▶ [Required work]: Please retype the data in full, exactly as given.

▶ [Source data]:

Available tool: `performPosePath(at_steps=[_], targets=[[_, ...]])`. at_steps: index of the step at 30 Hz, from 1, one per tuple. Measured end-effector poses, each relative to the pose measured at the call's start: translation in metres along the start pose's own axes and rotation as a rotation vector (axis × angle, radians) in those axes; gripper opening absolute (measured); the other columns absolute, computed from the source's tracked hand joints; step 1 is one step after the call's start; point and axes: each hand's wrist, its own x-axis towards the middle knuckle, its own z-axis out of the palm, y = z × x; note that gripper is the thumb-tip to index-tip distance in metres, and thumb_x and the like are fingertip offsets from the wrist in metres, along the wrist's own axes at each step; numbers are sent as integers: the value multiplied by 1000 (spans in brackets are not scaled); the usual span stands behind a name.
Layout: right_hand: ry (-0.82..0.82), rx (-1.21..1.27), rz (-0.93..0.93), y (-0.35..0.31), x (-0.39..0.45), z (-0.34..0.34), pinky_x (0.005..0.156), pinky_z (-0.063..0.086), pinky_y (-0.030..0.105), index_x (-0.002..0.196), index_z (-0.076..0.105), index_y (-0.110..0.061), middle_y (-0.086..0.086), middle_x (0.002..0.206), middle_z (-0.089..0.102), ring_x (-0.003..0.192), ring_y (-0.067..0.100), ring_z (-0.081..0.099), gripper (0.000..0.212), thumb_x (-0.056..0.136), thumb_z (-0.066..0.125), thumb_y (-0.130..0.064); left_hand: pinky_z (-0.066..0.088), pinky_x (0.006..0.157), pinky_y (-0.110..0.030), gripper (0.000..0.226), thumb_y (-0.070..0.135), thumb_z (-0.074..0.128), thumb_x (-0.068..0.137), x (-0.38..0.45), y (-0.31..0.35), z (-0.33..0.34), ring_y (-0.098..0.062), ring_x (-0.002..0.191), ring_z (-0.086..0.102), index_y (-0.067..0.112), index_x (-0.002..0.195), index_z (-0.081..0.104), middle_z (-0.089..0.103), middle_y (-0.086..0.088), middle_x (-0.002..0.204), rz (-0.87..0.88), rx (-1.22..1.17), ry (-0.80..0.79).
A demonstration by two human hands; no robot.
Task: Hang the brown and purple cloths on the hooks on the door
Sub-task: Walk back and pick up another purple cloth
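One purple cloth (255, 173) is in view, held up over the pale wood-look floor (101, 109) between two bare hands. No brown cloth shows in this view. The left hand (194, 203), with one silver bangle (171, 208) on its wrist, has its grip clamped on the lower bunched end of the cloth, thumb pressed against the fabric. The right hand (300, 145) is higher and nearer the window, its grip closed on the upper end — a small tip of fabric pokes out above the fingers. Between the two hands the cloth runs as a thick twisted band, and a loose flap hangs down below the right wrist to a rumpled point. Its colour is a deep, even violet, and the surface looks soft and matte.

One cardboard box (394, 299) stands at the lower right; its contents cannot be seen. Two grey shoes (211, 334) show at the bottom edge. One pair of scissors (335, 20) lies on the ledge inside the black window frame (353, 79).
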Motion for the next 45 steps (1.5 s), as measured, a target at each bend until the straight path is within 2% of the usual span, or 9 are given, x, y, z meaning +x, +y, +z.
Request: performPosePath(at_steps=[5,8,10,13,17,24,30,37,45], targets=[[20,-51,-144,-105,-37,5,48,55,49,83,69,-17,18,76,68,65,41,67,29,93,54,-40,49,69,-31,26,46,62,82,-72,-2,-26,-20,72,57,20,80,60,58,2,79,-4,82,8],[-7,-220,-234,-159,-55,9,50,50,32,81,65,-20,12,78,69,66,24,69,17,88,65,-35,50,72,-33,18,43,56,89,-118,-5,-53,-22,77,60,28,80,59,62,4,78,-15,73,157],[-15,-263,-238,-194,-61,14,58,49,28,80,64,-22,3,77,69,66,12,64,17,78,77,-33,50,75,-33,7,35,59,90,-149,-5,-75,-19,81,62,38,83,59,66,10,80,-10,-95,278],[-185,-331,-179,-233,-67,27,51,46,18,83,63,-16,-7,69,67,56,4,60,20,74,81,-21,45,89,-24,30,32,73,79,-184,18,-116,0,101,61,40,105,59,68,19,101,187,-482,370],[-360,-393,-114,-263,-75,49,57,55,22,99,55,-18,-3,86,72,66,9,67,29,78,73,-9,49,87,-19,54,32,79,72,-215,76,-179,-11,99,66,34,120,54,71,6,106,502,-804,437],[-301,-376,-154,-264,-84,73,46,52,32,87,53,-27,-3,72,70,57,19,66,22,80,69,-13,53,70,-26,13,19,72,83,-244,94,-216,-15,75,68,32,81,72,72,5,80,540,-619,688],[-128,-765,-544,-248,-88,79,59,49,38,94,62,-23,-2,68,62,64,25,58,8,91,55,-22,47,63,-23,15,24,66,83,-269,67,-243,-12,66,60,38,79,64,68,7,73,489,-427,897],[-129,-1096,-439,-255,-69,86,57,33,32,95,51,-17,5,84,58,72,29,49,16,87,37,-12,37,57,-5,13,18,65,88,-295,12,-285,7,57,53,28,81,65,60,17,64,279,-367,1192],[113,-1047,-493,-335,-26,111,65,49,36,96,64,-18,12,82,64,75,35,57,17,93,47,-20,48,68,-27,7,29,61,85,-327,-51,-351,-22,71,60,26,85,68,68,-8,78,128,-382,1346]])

▶ [Exercise output]:
Available tool: `performPosePath(at_steps=[_], targets=[[_, ...]])`. at_steps: index of the step at 30 Hz, from 1, one per tuple. Measured end-effector poses, each relative to the pose measured at the call's start: translation in metres along the start pose's own axes and rotation as a rotation vector (axis × angle, radians) in those axes; gripper opening absolute (measured); the other columns absolute, computed from the source's tracked hand joints; step 1 is one step after the call's start; point and axes: each hand's wrist, its own x-axis towards the middle knuckle, its own z-axis out of the palm, y = z × x; note that gripper is the thumb-tip to index-tip distance in metres, and thumb_x and the like are fingertip offsets from the wrist in metres, along the wrist's own axes at each step; numbers are sent as integers: the value multiplied by 1000 (spans in brackets are not scaled); the usual span stands behind a name.
Layout: right_hand: ry (-0.82..0.82), rx (-1.21..1.27), rz (-0.93..0.93), y (-0.35..0.31), x (-0.39..0.45), z (-0.34..0.34), pinky_x (0.005..0.156), pinky_z (-0.063..0.086), pinky_y (-0.030..0.105), index_x (-0.002..0.196), index_z (-0.076..0.105), index_y (-0.110..0.061), middle_y (-0.086..0.086), middle_x (0.002..0.206), middle_z (-0.089..0.102), ring_x (-0.003..0.192), ring_y (-0.067..0.100), ring_z (-0.081..0.099), gripper (0.000..0.212), thumb_x (-0.056..0.136), thumb_z (-0.066..0.125), thumb_y (-0.130..0.064); left_hand: pinky_z (-0.066..0.088), pinky_x (0.006..0.157), pinky_y (-0.110..0.030), gripper (0.000..0.226), thumb_y (-0.070..0.135), thumb_z (-0.074..0.128), thumb_x (-0.068..0.137), x (-0.38..0.45), y (-0.31..0.35), z (-0.33..0.34), ring_y (-0.098..0.062), ring_x (-0.002..0.191), ring_z (-0.086..0.102), index_y (-0.067..0.112), index_x (-0.002..0.195), index_z (-0.081..0.104), middle_z (-0.089..0.103), middle_y (-0.086..0.088), middle_x (-0.002..0.204), rz (-0.87..0.88), rx (-1.22..1.17), ry (-0.80..0.79).
A demonstration by two human hands; no robot.
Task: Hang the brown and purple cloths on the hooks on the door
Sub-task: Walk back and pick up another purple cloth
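One purple cloth (255, 173) is in view, held up over the pale wood-look floor (101, 109) between two bare hands. No brown cloth shows in this view. The left hand (194, 203), with one silver bangle (171, 208) on its wrist, has its grip clamped on the lower bunched end of the cloth, thumb pressed against the fabric. The right hand (300, 145) is higher and nearer the window, its grip closed on the upper end — a small tip of fabric pokes out above the fingers. Between the two hands the cloth runs as a thick twisted band, and a loose flap hangs down below the right wrist to a rumpled point. Its colour is a deep, even violet, and the surface looks soft and matte.

One cardboard box (394, 299) stands at the lower right; its contents cannot be seen. Two grey shoes (211, 334) show at the bottom edge. One pair of scissors (335, 20) lies on the ledge inside the black window frame (353, 79).
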Motion for the next 45 steps (1.5 s), as measured, a target at each bend until the straight path is within 2% of the usual span, or 9 are given, x, y, z meaning +x, +y, +z.
Request: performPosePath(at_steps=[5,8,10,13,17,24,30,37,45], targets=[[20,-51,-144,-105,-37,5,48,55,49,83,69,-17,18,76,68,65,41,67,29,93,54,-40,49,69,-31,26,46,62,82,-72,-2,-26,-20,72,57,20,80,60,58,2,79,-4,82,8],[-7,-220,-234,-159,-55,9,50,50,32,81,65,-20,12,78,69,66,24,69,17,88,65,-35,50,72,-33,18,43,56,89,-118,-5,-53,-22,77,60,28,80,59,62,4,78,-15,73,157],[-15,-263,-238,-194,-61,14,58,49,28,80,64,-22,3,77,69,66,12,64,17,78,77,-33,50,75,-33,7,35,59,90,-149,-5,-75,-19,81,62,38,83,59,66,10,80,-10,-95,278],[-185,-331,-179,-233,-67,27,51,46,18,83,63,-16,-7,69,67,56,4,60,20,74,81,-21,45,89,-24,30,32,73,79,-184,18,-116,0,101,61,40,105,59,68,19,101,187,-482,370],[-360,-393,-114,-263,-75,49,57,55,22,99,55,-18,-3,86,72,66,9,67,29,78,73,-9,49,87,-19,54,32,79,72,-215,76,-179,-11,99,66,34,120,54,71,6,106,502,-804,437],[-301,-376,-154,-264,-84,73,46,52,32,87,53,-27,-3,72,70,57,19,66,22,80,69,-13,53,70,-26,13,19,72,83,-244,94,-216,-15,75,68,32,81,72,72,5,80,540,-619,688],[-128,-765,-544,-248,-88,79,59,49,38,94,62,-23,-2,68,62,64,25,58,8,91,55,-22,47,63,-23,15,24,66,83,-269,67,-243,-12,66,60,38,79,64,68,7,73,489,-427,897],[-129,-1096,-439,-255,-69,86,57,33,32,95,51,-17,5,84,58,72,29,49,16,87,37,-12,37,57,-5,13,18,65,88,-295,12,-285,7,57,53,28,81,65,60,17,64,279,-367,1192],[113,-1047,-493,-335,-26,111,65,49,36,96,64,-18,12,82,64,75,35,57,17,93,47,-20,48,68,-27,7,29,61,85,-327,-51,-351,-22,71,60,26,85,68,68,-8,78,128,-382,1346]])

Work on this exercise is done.